Repeat the data below exactly, dropping any pictures it holds.
[Start of section]
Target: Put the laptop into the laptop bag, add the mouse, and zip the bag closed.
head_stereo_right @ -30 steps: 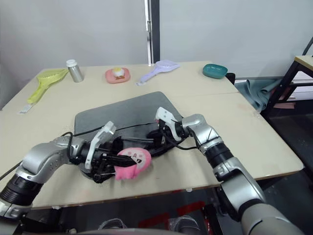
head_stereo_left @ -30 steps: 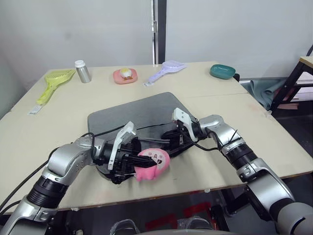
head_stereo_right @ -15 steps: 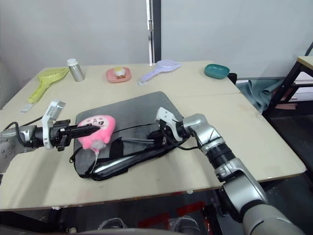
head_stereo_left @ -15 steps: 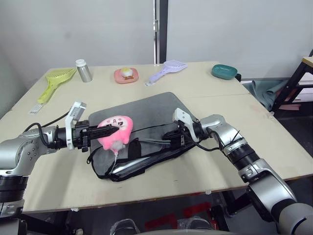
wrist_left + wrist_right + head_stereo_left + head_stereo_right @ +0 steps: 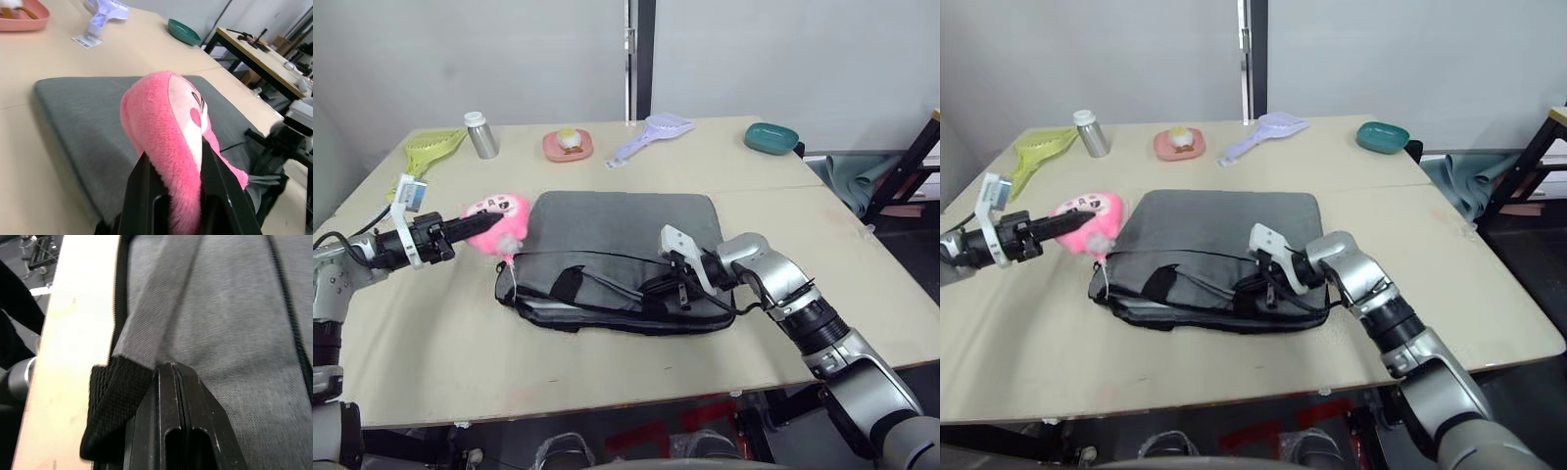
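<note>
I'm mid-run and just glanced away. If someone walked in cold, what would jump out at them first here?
The pink plush toy pinched in the left gripper, held just off the left end of the laptop bag. Next, that big grey bag lying flat mid-table, with the right gripper shut at its near edge by the black strap handles.

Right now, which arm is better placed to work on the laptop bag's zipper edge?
Probably the right. The right gripper sits shut against the laptop bag at its near edge, while the left gripper is busy holding the pink plush toy beside the bag.
</note>
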You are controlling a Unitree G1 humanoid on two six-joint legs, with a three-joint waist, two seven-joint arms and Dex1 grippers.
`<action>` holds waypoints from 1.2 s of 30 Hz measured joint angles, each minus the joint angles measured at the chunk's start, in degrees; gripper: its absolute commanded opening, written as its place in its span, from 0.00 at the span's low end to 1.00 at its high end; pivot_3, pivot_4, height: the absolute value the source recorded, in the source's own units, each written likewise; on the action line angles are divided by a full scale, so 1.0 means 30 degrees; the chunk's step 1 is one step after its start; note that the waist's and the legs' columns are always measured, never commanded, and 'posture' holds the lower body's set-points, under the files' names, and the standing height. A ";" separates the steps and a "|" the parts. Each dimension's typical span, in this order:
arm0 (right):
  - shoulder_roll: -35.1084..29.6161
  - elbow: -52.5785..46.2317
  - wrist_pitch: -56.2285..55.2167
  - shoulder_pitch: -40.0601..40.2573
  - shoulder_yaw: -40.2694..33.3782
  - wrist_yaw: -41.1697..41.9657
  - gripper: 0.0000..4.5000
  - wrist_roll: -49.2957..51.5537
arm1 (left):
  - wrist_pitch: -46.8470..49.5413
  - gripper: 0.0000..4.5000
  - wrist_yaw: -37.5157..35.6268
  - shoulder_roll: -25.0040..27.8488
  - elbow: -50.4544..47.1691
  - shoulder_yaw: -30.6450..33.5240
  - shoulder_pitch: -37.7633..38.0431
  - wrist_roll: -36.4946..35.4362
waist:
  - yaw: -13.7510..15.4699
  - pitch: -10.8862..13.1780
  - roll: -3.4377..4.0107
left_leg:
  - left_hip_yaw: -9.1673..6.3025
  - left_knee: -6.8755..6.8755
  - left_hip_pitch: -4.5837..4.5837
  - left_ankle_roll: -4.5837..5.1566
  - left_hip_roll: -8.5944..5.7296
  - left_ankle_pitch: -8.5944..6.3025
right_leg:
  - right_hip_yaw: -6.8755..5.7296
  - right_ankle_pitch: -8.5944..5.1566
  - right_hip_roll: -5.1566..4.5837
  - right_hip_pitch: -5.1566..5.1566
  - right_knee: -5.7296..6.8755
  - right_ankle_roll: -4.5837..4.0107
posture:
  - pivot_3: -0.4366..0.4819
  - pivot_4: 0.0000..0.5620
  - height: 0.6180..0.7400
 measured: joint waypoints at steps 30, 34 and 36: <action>0.0083 0.0343 -0.0705 0.0412 -0.0032 -0.1085 0.00 0.0044 | 0.0982 0.05 -0.1203 0.0275 -0.8270 0.1398 1.1906 -0.0145 | -0.0045 0.0019 0.0038 | -0.0013 0.0056 0.0056 0.0011 0.0011 -0.0004 | 0.0026 -0.0004 -0.0004 0.0083 0.0069 0.0000 | 0.48 0.27 1.00; 0.0177 0.0361 -0.0690 0.0387 -0.0010 -0.1154 0.00 0.0044 | 0.0790 0.05 0.0000 -0.0723 -0.8287 -0.0030 1.0727 0.0200 | -0.0067 0.0010 0.0026 | -0.0021 0.0077 0.0055 0.0012 0.0015 -0.0003 | 0.0027 -0.0003 0.0001 0.0078 0.0110 -0.0001 | 0.48 0.27 1.00; 0.0208 0.0357 -0.0689 0.0383 -0.0003 -0.1165 0.00 0.0044 | 0.0653 0.05 0.0294 -0.1019 -0.8915 -0.0538 1.0696 0.0221 | -0.0104 -0.0001 0.0007 | -0.0010 0.0109 0.0050 0.0012 0.0009 -0.0003 | 0.0031 -0.0003 -0.0002 0.0079 0.0110 -0.0001 | 0.48 0.27 1.00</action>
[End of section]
- **WRITTEN RESPONSE**
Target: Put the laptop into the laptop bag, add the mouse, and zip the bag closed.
head_stereo_right @ -30 steps: 
head_stereo_left @ -30 steps: 
head_stereo_right @ -15 steps: 
head_stereo_left @ -15 steps: 
wrist_left + wrist_right + head_stereo_left + head_stereo_right @ +0 steps: 
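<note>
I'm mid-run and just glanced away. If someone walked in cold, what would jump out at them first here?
The pink plush toy pinched in the left gripper, held just off the left end of the laptop bag. Next, that big grey bag lying flat mid-table, with the right gripper shut at its near edge by the black strap handles.

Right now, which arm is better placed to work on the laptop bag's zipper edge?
Probably the right. The right gripper sits shut against the laptop bag at its near edge, while the left gripper is busy holding the pink plush toy beside the bag.
</note>
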You are controlling a Unitree G1 humanoid on two six-joint legs, with a three-joint waist, two seven-joint arms and Dex1 grippers.
`<action>` holds waypoints from 1.2 s of 30 Hz measured joint angles, each minus the joint angles measured at the chunk's start, in degrees; gripper: its absolute commanded opening, written as its place in its span, from 0.00 at the span's low end to 1.00 at its high end; pivot_3, pivot_4, height: the absolute value the source recorded, in the source's own units, each written likewise; on the action line angles are divided by a full scale, so 1.0 means 30 degrees; the chunk's step 1 is one step after its start; note that the waist's and the legs' columns are always measured, never commanded, and 'posture' holds the lower body's set-points, under the files' names, and the standing height. A ";" separates the steps and a "|" the parts. Each dimension's typical span, in this order:
arm0 (right):
  - shoulder_roll: -35.1084..29.6161
  - elbow: -52.5785..46.2317
  - wrist_pitch: -56.2285..55.2167
  - shoulder_pitch: -40.0601..40.2573
  - shoulder_yaw: -40.2694..33.3782
  - wrist_yaw: -41.1697..41.9657
  - gripper: 0.0000..4.5000
  - wrist_roll: -49.2957..51.5537
arm1 (left):
  - wrist_pitch: -46.8470..49.5413
  - gripper: 0.0000..4.5000
  - wrist_yaw: -37.5157..35.6268
  - shoulder_roll: -25.0040..27.8488
  - elbow: -50.4544..47.1691
  - shoulder_yaw: -30.6450..33.5240
  - shoulder_pitch: -37.7633..38.0431
  - wrist_roll: -36.4946..35.4362
waist:
  - yaw: -13.7510..15.4699
  - pitch: -10.8862..13.1780
  - roll: -3.4377..4.0107
left_leg:
  - left_hip_yaw: -9.1673..6.3025
  - left_knee: -6.8755..6.8755
  - left_hip_pitch: -4.5837..4.5837
  - left_ankle_roll: -4.5837..5.1566
  - left_hip_roll: -8.5944..5.7296
  - left_ankle_pitch: -8.5944..6.3025
right_leg:
  - right_hip_yaw: -6.8755..5.7296
  - right_ankle_pitch: -8.5944..5.1566
  - right_hip_roll: -5.1566..4.5837
  - right_hip_pitch: -5.1566..5.1566
  - right_knee: -5.7296..6.8755
  - right_ankle_roll: -4.5837..4.0107
posture:
  - pivot_3: -0.4366..0.4819
  - pivot_4: 0.0000..0.5620
  - height: 0.6180..0.7400
 measured: joint waypoints at steps 30, 34 and 36: <action>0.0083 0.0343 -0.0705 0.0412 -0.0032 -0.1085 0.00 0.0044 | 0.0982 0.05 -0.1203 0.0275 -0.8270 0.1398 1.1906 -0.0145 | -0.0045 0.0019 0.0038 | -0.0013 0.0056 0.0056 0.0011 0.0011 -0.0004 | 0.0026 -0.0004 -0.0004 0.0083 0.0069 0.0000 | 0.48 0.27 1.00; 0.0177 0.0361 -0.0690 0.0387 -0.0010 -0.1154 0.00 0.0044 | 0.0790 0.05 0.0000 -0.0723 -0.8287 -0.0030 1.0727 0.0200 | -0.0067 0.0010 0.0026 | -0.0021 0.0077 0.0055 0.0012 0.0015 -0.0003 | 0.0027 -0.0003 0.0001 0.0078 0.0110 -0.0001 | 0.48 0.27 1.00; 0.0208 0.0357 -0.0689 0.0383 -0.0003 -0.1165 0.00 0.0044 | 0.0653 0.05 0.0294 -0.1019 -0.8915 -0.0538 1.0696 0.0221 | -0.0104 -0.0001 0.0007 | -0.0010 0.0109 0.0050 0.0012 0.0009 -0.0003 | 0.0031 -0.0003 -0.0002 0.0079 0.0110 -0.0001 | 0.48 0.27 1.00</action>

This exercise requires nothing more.